▸ TASK PROMPT
Print the material below exactly as it stands, please, from its first line to the line holding "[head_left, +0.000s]", with no pictures.
----------------------------------------
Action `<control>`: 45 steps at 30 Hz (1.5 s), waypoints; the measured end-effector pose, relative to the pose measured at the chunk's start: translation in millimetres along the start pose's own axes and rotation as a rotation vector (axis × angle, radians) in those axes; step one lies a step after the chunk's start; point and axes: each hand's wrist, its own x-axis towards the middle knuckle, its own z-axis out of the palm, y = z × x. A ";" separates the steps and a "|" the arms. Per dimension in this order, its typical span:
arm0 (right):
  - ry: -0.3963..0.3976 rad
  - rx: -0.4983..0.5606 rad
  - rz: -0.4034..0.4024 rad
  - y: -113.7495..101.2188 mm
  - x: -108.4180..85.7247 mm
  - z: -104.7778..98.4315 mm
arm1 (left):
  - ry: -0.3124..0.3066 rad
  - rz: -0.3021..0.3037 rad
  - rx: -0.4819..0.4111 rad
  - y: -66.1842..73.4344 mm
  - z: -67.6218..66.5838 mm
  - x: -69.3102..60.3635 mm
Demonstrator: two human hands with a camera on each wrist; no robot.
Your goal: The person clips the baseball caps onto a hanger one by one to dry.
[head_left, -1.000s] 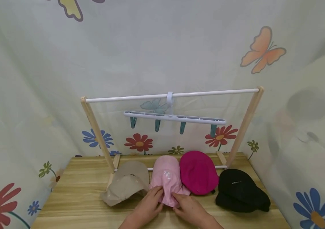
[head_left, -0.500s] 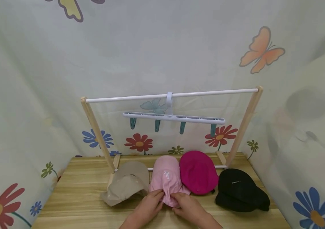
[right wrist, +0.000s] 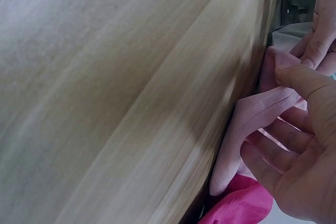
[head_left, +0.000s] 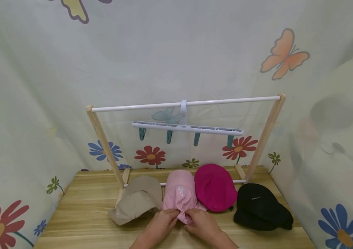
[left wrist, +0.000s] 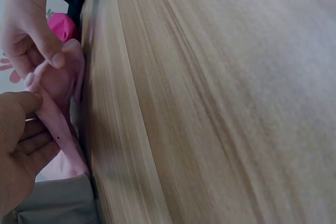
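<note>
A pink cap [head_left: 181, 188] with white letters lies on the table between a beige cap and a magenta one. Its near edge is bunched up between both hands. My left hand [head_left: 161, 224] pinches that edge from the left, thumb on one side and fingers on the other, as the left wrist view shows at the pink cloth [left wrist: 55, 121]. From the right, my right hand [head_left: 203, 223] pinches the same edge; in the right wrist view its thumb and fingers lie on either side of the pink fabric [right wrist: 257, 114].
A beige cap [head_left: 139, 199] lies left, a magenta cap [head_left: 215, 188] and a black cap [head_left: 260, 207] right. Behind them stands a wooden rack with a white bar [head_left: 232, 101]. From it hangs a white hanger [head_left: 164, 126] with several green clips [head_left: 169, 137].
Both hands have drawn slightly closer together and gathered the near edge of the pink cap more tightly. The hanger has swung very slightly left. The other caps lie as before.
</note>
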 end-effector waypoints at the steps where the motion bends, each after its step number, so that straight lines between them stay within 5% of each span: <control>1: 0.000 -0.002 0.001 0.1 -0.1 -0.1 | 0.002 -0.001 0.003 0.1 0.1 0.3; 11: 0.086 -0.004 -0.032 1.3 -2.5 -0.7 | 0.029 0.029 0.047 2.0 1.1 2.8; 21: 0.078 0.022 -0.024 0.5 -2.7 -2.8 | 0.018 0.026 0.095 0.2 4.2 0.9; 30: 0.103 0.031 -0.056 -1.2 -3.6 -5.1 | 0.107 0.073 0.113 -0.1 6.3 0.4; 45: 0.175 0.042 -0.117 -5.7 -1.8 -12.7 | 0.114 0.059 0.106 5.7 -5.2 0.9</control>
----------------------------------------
▸ OUTPUT BELOW
Action `<control>`: 45 steps at 30 Hz (1.5 s), waypoints; the measured end-effector pose, relative to the pose measured at the chunk's start: translation in millimetres along the start pose's own axes and rotation as a rotation vector (axis × angle, radians) in those axes; step one lies a step after the chunk's start; point and axes: each hand's wrist, its own x-axis towards the middle knuckle, its own z-axis out of the palm, y = z × x. A ";" separates the steps and a "|" the arms. Per dimension in this order, its typical span:
arm0 (right):
  - ry: -0.3963..0.3976 rad
  - rx: -0.4983..0.5606 rad
  - rz: -0.4034..0.4024 rad
  - y: -113.7495..101.2188 mm
  - x: -108.4180..85.7247 mm
  - z: -104.7778..98.4315 mm
arm1 (left):
  - ry: -0.3124..0.3066 rad
  - rz: -0.3021..0.3037 rad
  - rx: -0.4819..0.4111 rad
  - y: -66.1842..73.4344 mm
  - z: -67.6218..66.5838 mm
  - x: -69.3102..60.3635 mm
Demonstrator: two human hands with a camera on each wrist; no robot.
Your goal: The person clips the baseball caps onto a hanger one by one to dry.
[head_left, -1.000s] 
[head_left, -0.500s] 
[right wrist, +0.000s] 
[head_left, +0.000s] 

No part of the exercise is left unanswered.